**Activity**
Leave the images aside and copy out the whole listing, exact to the word.

**Collected material**
——————

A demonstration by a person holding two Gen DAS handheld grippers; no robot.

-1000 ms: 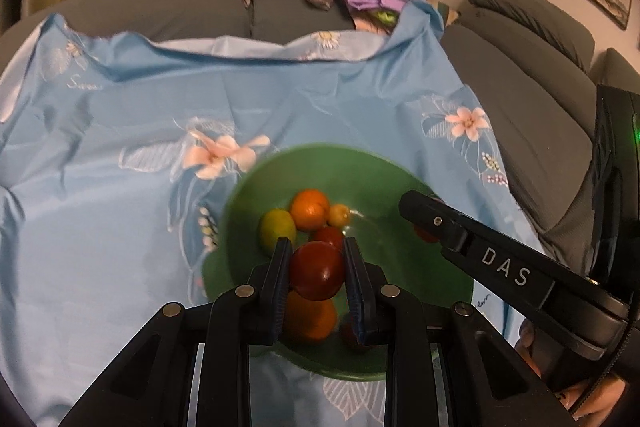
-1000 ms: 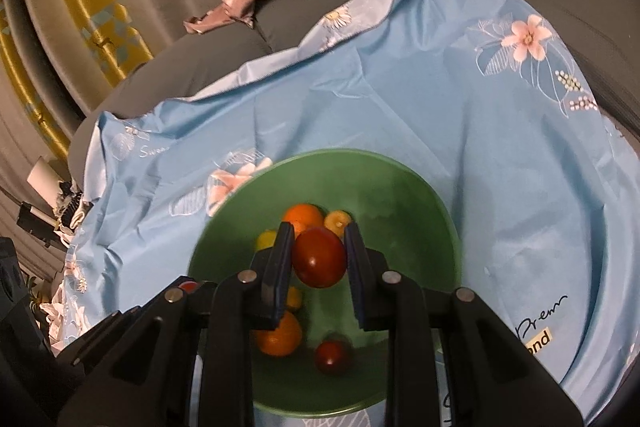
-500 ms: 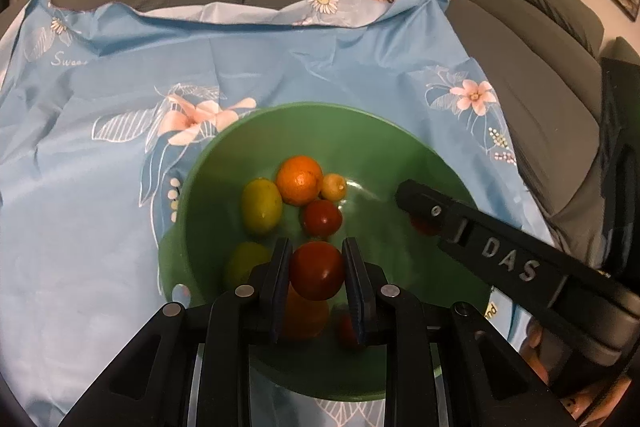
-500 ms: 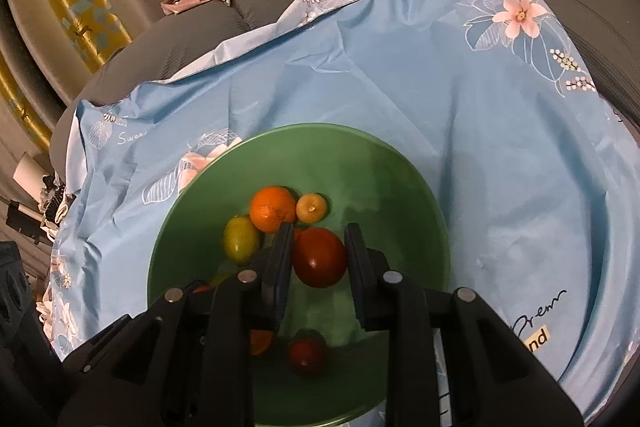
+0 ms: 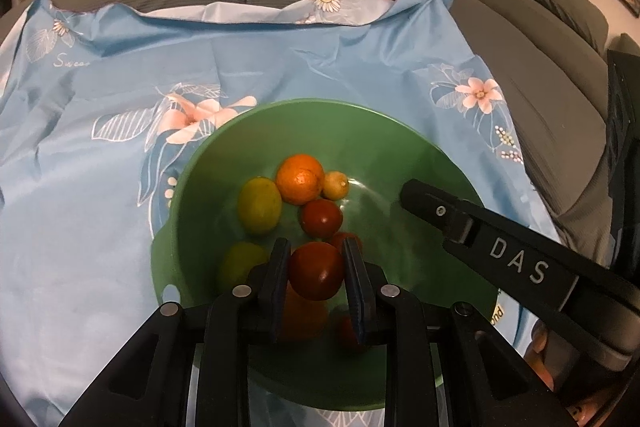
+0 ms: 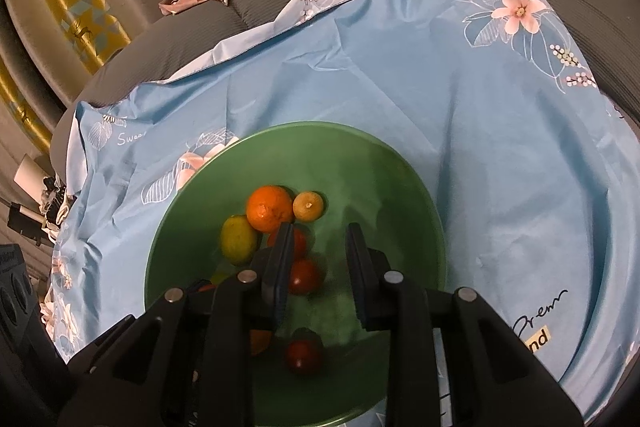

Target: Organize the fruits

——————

**Final answer**
A demonstration by a person holding two Gen DAS handheld grippers; no robot.

-1000 ms: 
-1000 ms: 
-500 ms: 
-500 ms: 
+0 ms: 
+0 ms: 

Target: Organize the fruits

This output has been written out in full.